Vocabulary is used for searching the significant phrase phrase of handling the document needs, and this module adopts the attribute of software safety defect constituent, and promptly the attribute of attack mode, defective classification instance, mitigation scheme is as the vocabulary content.The specific object of these software safety defects has provided and has described their implication in the definition of safety defect field, description.The function of JAPE (a Java AnnotationPatterns Engine) is to set up rule base, with the rule of the information in the regular expression matched text, is used to realize participle subordinate sentence and named entity mark more accurately.The rule that JAPE builds is one group of rule syntax file, and all kinds safety defect information that finds as required designs various types of JAPE rules.

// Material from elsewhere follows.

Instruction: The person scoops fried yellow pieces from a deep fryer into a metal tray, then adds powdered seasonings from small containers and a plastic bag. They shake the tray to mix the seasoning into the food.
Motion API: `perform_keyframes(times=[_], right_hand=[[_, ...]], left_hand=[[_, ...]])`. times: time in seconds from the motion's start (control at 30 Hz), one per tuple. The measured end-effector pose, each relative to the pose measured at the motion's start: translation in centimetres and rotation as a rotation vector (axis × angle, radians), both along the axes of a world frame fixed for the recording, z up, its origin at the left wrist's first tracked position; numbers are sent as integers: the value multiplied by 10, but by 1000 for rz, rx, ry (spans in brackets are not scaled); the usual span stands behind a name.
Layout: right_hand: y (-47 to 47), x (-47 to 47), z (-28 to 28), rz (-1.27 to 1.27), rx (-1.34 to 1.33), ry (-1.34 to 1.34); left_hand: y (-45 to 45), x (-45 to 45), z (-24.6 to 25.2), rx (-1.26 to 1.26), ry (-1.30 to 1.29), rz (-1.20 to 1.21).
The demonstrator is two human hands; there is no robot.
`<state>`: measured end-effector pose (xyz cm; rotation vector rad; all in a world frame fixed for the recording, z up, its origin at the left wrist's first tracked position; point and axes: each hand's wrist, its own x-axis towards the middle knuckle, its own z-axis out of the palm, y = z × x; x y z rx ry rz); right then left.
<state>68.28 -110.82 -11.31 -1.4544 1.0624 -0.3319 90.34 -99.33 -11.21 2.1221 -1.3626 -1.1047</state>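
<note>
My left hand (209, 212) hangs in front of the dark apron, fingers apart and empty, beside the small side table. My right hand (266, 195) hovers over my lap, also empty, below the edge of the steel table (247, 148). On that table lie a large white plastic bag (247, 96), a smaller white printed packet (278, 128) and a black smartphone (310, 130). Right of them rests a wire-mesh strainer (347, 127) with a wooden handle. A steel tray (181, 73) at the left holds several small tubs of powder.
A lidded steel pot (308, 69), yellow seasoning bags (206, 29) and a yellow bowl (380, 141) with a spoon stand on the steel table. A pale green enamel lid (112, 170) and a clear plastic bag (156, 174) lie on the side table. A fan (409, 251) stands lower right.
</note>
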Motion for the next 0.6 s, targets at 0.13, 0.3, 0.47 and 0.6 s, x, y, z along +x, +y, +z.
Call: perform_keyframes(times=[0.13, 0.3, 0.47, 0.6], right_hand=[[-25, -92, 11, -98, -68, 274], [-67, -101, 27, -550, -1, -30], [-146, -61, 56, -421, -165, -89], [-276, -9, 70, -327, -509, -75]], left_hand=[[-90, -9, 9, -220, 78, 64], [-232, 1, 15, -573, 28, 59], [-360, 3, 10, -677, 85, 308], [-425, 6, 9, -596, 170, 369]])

What obtain after the semantic tagger operation is to contain the XML format file that semantic information also contains other irrelevant informations in the webpage simultaneously.

7. information extraction

Mark resolve to use the DOM technology of JAXP that the XML document that a last step generates is resolved, and accomplishes the information extraction of safety defect, for the use of safety defect information provides noiseless formatted data.The use interface of safety defect information is provided at last, and target is that the formatted data that obtains is stored according to the storage organization of database.

Claims

1. one kind is obtained the method for software safety defect based on vertical search and semantic tagger, comprises the following steps:

1) use search reptile in safety defect information related web page, to climb the webpage of getting a group or more based on the vertical search technology; Wherein include abundant safety defect related web page; Again these webpages are divided into relevant with security fields and uncorrelated two types, obtain two types of training webpage collection: the uncorrelated training webpage of security fields relevant training webpage collection collection with security fields;

P_{W} = Log \frac{p (w / c) (1 - p (w / \overset{&OverBar;}{c}))}{p (w / \overset{&OverBar;}{c}) (1 - p (w / c))}

Wherein,

In the formula, w representes potential keyword, and c representes the relevant training in security fields webpage collection,

Expression security fields uncorrelated training webpage collection is set a threshold value of selecting keyword, should select P _WFor just and value greater than the speech of preset threshold as keyword, value is given big more weights more greatly;

5) utilize the safety defect field to filter training aids; Adopt following Webpage filtering method to carry out home page filter: webpage is divided into title and two parts of body based on the keyword weights; These two parts are awarded different weight titleweight respectively; Bodyweight extracts each keyword respectively, T in title and two parts of body _ValueThe weights of certain keyword that partly occurs for title, B _ValueThe weights of certain keyword that partly occurs for body, each keyword that will in two parts, occur is according to formula webpage weight=titleweight* ∑ T _Value+ bodyweight* ∑ B _ValueCarry out weighted sum, obtain the webpage weight, if this value thinks then that greater than pre-set threshold this webpage is relevant with security fields, otherwise, filter this webpage;

6) webpage after filtering is carried out semantic tagger;

7) resolve mark and the relevant information of extraction safety defect.